(Beginning of Data extracts)

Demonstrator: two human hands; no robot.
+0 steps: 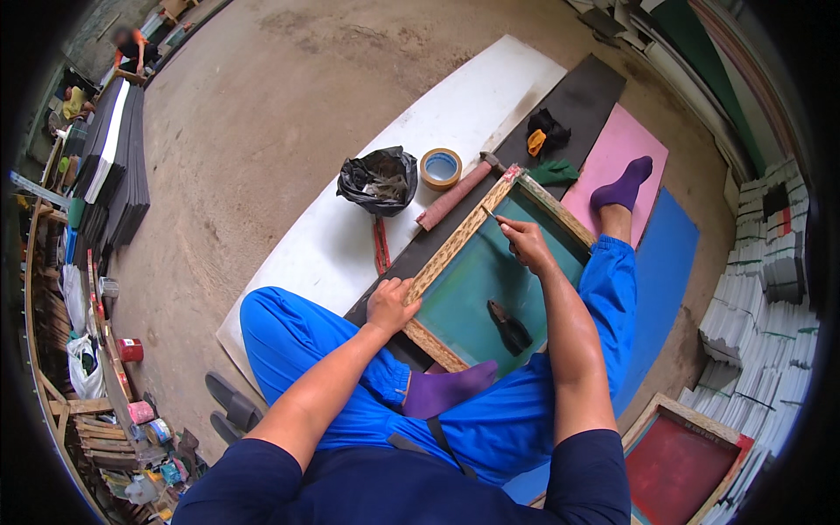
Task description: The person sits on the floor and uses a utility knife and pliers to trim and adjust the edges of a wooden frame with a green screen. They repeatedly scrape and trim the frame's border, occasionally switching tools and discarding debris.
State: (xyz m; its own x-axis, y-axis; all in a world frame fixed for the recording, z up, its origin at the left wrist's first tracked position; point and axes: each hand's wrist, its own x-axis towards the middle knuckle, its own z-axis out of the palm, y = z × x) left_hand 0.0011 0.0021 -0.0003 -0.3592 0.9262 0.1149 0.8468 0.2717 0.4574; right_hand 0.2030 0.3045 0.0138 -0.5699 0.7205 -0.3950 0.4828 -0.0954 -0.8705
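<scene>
A wooden frame with green mesh (465,249) lies tilted across my lap and the mats. My left hand (392,304) is closed on its left rail. Over the mesh, my right hand (526,244) is closed round a slim tool (491,213), whose thin metal tip points at the left rail; its handle is hidden in my fist. Pliers with black handles (509,328) lie on the mesh near my right forearm. Along the frame's upper left side rests a hammer (457,194) with a red-wrapped handle.
A roll of tape (440,168) and a black plastic bag (378,182) stand on the white board (324,232), beside a red tool (381,246). Dark cloths (549,134) lie beyond the frame. A red-mesh frame (681,468) leans at lower right. Another person (134,52) sits far left.
</scene>
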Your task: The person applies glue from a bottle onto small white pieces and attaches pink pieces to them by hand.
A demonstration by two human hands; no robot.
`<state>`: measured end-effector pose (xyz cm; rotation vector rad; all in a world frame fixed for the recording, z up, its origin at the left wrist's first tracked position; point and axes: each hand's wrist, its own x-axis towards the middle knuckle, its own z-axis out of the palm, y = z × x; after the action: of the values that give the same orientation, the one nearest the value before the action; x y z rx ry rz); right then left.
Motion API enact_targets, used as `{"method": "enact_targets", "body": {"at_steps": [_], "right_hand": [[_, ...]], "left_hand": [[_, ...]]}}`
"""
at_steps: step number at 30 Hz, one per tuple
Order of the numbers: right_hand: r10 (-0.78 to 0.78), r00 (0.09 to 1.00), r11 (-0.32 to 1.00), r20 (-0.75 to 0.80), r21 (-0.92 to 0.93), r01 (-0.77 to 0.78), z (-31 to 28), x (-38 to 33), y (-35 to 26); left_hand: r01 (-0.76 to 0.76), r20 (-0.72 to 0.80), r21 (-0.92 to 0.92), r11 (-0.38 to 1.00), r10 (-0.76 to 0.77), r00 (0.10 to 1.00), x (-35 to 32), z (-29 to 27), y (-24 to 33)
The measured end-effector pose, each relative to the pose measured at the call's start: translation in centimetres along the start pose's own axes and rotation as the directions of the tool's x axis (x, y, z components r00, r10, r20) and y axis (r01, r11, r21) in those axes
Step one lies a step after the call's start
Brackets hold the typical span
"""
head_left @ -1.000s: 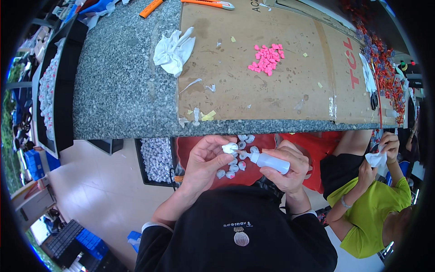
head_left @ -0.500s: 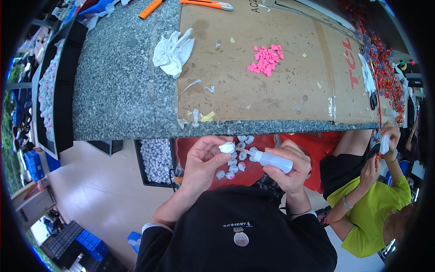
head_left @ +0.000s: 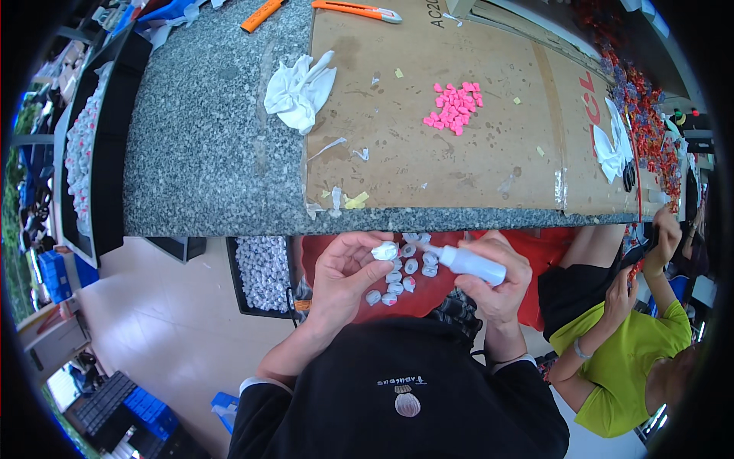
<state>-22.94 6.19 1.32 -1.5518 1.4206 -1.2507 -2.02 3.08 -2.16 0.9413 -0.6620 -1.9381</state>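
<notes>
Between the thumb and fingers of my left hand (head_left: pixel 342 275) is a small white rounded piece (head_left: pixel 384 251). My right hand (head_left: pixel 506 284) is closed round a translucent white squeeze bottle (head_left: pixel 475 265), tipped on its side. Its thin nozzle points left toward the white piece and stands a little apart from it. Below and between the hands, several similar small white pieces (head_left: pixel 410 266), a few with pink spots, lie on a red surface (head_left: pixel 417 304).
A granite table (head_left: pixel 199 153) carries cardboard (head_left: pixel 489 172), small pink pieces (head_left: pixel 456 107), a white cloth (head_left: pixel 298 92) and an orange cutter (head_left: pixel 355 10). Black bins of white pieces (head_left: pixel 262 268) stand at the left. A person in a yellow-green shirt (head_left: pixel 631 359) works at the right.
The bottle in my right hand has drawn back to the right, its nozzle leaving the white piece. My left hand keeps its hold. At the right, the other person's raised hand has let go of a white cloth.
</notes>
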Motion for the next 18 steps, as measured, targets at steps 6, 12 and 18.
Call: {"method": "enact_targets", "body": {"at_steps": [6, 12, 18], "right_hand": [[0.174, 0.974, 0.979, -0.148, 0.135, -0.155, 0.9, 3.5, 0.9], [0.060, 0.989, 0.998, -0.133, -0.020, -0.063, 3.8, 7.4, 2.2], [0.165, 0.948, 0.985, -0.271, 0.008, -0.170, 1.7, 7.2, 1.8]], "left_hand": [[0.026, -0.011, -0.021, 0.999, -0.027, 1.000, -0.2, -0.1, -0.1], [0.054, 0.026, 0.057, 0.997, -0.055, 0.998, -0.4, -0.6, -0.5], [0.044, 0.015, 0.048, 0.998, -0.045, 0.999, -0.2, -1.2, -0.5]]}}
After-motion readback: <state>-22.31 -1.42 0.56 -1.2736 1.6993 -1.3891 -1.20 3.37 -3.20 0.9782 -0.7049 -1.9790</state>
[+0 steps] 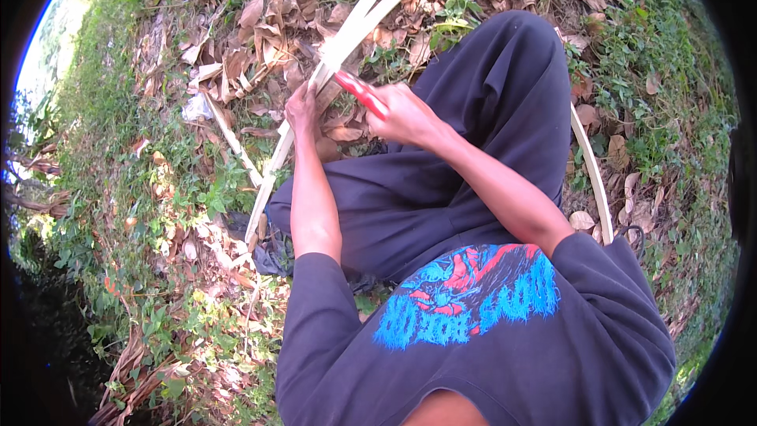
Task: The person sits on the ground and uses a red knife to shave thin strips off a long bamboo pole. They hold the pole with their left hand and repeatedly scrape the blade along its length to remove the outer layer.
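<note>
A long pale strip of what looks like bamboo (272,177) runs from beside my left thigh up past my knees. Beyond my hands it parts into two pale lengths (355,30) that reach the top of the view. Around the strip, just below where it parts, my left hand (300,110) is closed. My right hand (404,116) grips the red handle of a knife (360,93). The handle points up and left to the fork in the strip, close to my left fingers. The knife's blade cannot be made out against the pale wood.
My bent legs in dark trousers (505,95) lie under and beside my arms. Another pale strip (230,136) rests on the ground at left, near a whitish scrap (196,107). One more strip (593,170) curves at right. Dry brown leaves (268,28) and green plants surround me.
</note>
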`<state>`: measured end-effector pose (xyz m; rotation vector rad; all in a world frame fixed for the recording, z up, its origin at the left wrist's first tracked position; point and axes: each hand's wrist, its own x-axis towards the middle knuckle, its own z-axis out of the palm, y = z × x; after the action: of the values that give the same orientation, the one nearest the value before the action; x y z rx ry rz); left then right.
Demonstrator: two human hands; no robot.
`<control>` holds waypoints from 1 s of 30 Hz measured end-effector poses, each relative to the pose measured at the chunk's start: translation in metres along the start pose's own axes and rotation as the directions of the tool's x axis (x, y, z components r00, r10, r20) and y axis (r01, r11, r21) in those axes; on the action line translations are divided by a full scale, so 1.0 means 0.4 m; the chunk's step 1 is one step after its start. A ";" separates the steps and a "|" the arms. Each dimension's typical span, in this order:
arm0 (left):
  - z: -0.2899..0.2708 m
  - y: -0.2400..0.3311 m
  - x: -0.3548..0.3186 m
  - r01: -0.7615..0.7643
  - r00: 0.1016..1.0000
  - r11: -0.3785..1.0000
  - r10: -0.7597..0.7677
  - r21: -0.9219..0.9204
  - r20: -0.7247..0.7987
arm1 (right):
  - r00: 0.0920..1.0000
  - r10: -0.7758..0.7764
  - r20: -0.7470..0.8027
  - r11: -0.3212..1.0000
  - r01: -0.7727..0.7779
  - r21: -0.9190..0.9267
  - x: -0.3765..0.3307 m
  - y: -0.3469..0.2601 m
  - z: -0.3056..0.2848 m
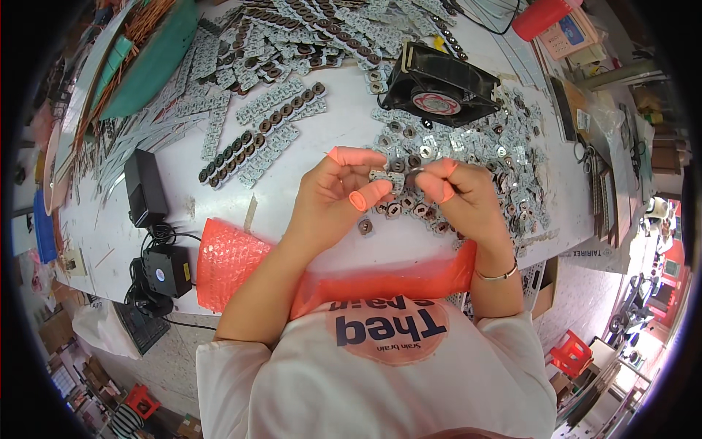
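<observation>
Pretty cluttered bench: a black square cooling fan (439, 88) sits near the far side, a black power adapter (145, 187) lies off to the left, red bubble wrap (230, 262) hangs over the near edge, and there's a red cup (542, 16) far right.

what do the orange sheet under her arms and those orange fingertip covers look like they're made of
Orange sheet: plastic bubble wrap, judging by its glossy, dimpled, translucent surface. Fingertip covers on the left hand: probably thin matte rubber or latex, stretched tight and smooth.

A small silvery square board piece (380, 175) with a dark round centre, pinched upright above the scattered pile.
</observation>
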<state>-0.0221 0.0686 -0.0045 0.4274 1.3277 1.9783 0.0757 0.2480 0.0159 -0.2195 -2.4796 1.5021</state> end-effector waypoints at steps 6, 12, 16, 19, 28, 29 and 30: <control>-0.006 0.001 0.000 -0.001 0.999 0.999 -0.001 0.044 0.042 | 0.993 0.025 0.115 0.997 -0.034 0.072 -0.003 -0.004 0.009; -0.007 0.014 0.005 0.059 0.998 0.998 -0.060 0.019 0.028 | 0.999 0.022 0.036 0.989 -0.027 0.146 -0.007 -0.003 0.008; -0.007 0.012 0.004 0.105 0.993 0.994 -0.107 0.029 0.051 | 0.991 -0.049 0.126 0.998 0.043 0.045 0.001 0.004 0.005; -0.004 0.010 0.004 0.128 0.990 0.990 -0.131 0.058 0.050 | 0.985 -0.136 0.106 0.986 0.145 -0.078 0.003 0.008 0.013; 0.023 0.007 -0.004 0.040 0.985 0.986 -0.012 -0.160 0.174 | 0.910 0.239 0.339 0.566 -0.415 0.712 -0.019 -0.019 0.024; 0.031 0.005 -0.003 -0.122 0.988 0.991 0.126 -0.047 0.085 | 0.950 0.237 0.203 0.737 -0.312 0.600 -0.017 -0.016 0.028; 0.028 0.005 -0.001 -0.123 0.988 0.991 0.127 -0.046 0.087 | 0.977 0.203 0.068 0.871 -0.212 0.443 -0.016 -0.012 0.030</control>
<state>-0.0155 0.0755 0.0020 0.5858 1.2289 2.0599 0.0786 0.2341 0.0140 -0.3971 -2.0920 2.1236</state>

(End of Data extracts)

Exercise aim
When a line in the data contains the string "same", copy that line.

Result for this exercise
`<state>`: measured end-effector pose (xyz cm; rotation vector rad; all in a world frame fixed for the recording, z up, its origin at the left wrist's first tracked position; point and axes: each hand's wrist, its own x-axis towards the middle knuckle, its own z-axis out of the palm, y = z × x; after the action: of the values that give the same orientation, the one nearest the value before the action; x y z rx ry rz); right then left.
`<state>`: measured end-effector pose (xyz m; rotation vector rad; all in a world frame fixed for the recording, z up, its origin at the left wrist's first tracked position; point and axes: each hand's wrist, its own x-axis towards the middle knuckle, its own z-axis out of the palm, y = z × x; after the action: of the values that give the same orientation, the one nearest the value before the action; x y z rx ry rz); left then right.

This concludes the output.